Answer
See the detailed answer below.
Work Step by Step
Let's assume that at $t=0$, the two frames, $S$ for Earth and $S'$ for the rocket, are overlapping at the origin point (0,0) of the $S$ frame which is for the observer on Earth.
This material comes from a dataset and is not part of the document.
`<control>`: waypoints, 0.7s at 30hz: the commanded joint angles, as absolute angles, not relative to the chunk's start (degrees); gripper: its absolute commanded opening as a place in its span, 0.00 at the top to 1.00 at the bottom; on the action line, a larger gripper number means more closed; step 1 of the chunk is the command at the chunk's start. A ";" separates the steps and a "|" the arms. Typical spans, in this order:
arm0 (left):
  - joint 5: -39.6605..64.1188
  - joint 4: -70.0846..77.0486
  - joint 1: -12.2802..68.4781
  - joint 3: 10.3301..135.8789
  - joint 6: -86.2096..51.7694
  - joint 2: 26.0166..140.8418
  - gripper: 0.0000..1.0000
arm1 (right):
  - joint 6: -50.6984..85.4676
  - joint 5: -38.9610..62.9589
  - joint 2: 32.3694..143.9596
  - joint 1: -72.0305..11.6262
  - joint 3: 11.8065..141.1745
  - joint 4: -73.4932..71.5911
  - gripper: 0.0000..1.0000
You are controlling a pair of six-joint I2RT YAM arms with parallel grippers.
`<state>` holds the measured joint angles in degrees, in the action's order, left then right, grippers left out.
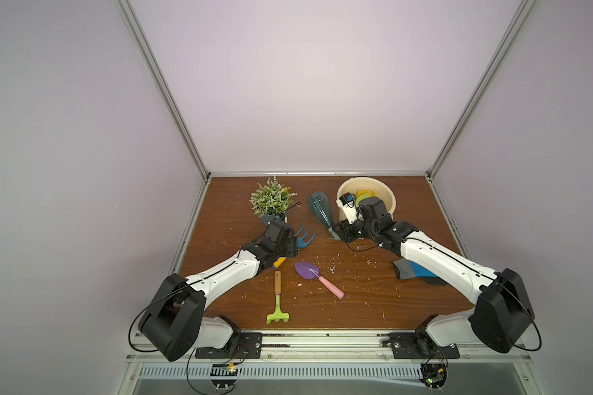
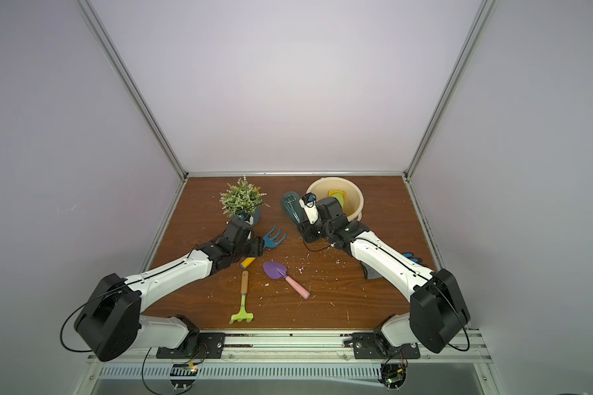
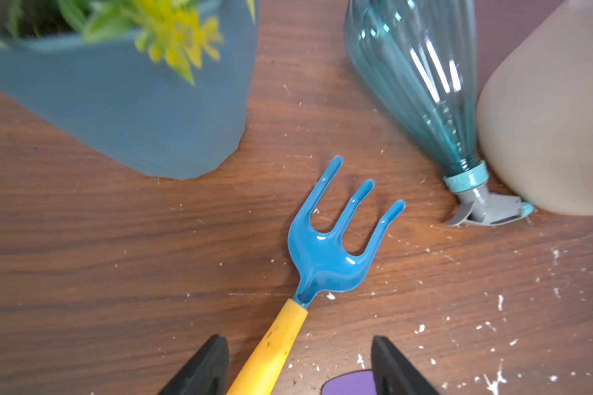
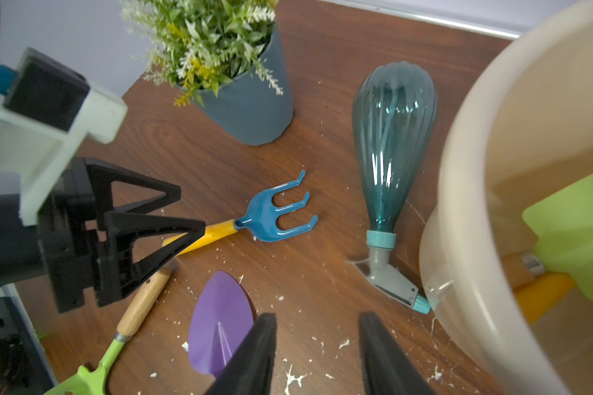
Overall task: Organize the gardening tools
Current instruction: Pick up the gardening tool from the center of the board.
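Note:
The blue fork (image 1: 304, 237) (image 3: 326, 246) with a yellow handle lies on the table. My left gripper (image 3: 298, 342) (image 1: 291, 249) is open, one finger on each side of that handle, clear of it. The teal spray bottle (image 1: 320, 208) (image 4: 391, 136) lies on its side beside the cream bucket (image 1: 367, 179). My right gripper (image 4: 318, 316) (image 1: 338, 232) hangs open and empty near the bottle's nozzle. The purple trowel (image 1: 307, 270) (image 4: 220, 325) and the lime-green rake (image 1: 277, 301) lie nearer the front. A yellow scoop (image 1: 367, 191) and a lime-green trowel (image 4: 575, 232) sit in the bucket.
A potted plant (image 1: 271, 201) in a grey-blue pot stands just behind my left gripper. A blue-fingered glove (image 1: 415, 270) lies under my right forearm. White crumbs are scattered over the wooden table (image 1: 356, 307). Metal frame posts and pale walls close the back and sides.

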<state>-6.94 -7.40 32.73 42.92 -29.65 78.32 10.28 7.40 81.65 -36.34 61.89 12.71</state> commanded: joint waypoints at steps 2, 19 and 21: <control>-8.00 -9.40 33.33 43.12 -29.44 79.54 0.30 | 10.77 11.20 81.87 -39.42 59.66 15.13 0.54; -5.74 -8.41 31.44 37.57 -29.54 77.48 0.29 | 9.66 11.17 89.30 -50.60 55.40 16.35 0.55; -5.67 -8.33 31.05 37.24 -29.30 77.06 0.28 | 9.75 11.59 90.44 -51.10 55.51 15.92 0.55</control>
In other words, the two origins of the two frames are at the same point at $t=0$ s.
$$\color{blue}{\bf [a]}$$
$\Rightarrow$ For the tree at the origin $x=0$ m;
We need to use Lorentz transformation for space.
$$x'=\gamma(x-vt)$$
where $\gamma=\left[1-\frac{v^2}{c^2}\right]^{-1/2}=\left[1-\frac{0.5^2\color{red}{\bf\not}c^2}{\color{red}{\bf\not}c^2}\right]^{-1/2}=\bf \frac{2\sqrt3}{3}$, and $v=0.5c$
Hence,
$$x'=\frac{2\sqrt3}{3}(x-0.5ct)$$
Plug the known;
$$x'=\frac{2\sqrt3}{3}([0]-[0.5\times 3\times 10^8][10\times 10^{-6}])$$
$$x'=\color{red}{\bf -1732}\;\rm m$$
Using Lorentz transformation for time.
$$t'=\gamma\left[t-\dfrac{vx}{c^2}\right] =\frac{2\sqrt3}{3}\left[t-\dfrac{0.5 cx}{c^2}\right] $$
$$t'= \frac{2\sqrt3}{3}\left[t-\dfrac{0.5 x}{c }\right] $$
Plug the known;
$$t'= \frac{2\sqrt3}{3}\left[(10\times 10^{-6})-\dfrac{0.5 (0)}{(3\times 10^8) }\right] $$
$$t'=\color{red}{\bf 11.55}\;\rm \mu s$$
$\Rightarrow$ For the pole at $x=30\times 10^3$ m;
We need to use Lorentz transformation for space.
$$x'=\gamma(x-vt)$$
where $\gamma=\left[1-\frac{v^2}{c^2}\right]^{-1/2}=\left[1-\frac{0.5^2\color{red}{\bf\not}c^2}{\color{red}{\bf\not}c^2}\right]^{-1/2}=\bf \frac{2\sqrt3}{3}$, and $v=0.5c$
Hence,
$$x'=\frac{2\sqrt3}{3}(x-0.5ct)$$
Plug the known;
$$x'=\frac{2\sqrt3}{3}([30\times 10^3]-[0.5\times 3\times 10^8][10\times 10^{-6}])$$
$$x'=\color{red}{\bf 32.91}\;\rm km$$
Using Lorentz transformation for time.
$$t'=\gamma\left[t-\dfrac{vx}{c^2}\right] =\frac{2\sqrt3}{3}\left[t-\dfrac{0.5 cx}{c^2}\right] $$
$$t'= \frac{2\sqrt3}{3}\left[t-\dfrac{0.5 x}{c }\right] $$
Plug the known;
$$t'= \frac{2\sqrt3}{3}\left[(10\times 10^{-6})-\dfrac{0.5 (30\times 10^3)}{(3\times 10^8) }\right] $$
$$t'=\color{red}{\bf -46.19}\;\rm \mu s$$
$$\color{blue}{\bf [b]}$$
According to the results above, it is obvious that the two events are not instantaneous in the rocket frame of reference since the strike on the pole seems to have occurred before the tree strike by a time of
$$t=46.19+11.55=\bf 57.74\;\rm \mu s$$